> **What you need to do**
In the material below, which lines hold the word "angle"? Pick each one out.

> **Available data**
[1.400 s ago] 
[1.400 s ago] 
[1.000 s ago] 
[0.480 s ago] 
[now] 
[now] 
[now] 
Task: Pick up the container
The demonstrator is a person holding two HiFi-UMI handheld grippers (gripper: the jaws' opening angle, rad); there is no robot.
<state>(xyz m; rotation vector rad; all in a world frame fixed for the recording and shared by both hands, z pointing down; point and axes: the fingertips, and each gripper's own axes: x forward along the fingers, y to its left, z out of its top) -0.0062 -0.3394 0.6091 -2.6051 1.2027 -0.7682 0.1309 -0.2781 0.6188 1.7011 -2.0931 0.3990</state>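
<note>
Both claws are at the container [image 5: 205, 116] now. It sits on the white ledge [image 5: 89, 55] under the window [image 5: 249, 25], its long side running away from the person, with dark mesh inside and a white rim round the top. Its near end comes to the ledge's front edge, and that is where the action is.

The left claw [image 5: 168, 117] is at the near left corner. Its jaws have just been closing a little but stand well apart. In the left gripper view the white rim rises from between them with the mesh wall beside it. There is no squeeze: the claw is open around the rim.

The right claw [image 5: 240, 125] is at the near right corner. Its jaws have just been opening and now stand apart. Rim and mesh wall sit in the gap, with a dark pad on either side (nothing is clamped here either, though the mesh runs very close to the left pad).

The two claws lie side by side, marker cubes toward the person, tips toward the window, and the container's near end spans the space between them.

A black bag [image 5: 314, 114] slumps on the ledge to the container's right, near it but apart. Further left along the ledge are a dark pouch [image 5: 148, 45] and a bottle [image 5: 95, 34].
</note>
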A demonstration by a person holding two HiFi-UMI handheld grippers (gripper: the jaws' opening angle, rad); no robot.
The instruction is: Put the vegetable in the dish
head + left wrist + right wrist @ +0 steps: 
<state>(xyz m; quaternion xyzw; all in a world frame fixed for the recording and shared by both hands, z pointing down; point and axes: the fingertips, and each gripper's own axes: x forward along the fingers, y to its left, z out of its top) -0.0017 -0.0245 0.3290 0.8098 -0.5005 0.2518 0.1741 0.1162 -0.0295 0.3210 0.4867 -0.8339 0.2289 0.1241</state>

> **Written answer**
The demonstrator is a person holding two HiFi-UMI handheld grippers (gripper: the jaws' opening angle, rad); there is no robot.
A demonstration by a person holding two HiFi-UMI handheld grippers (gripper: the jaws' opening angle, rad); no robot.

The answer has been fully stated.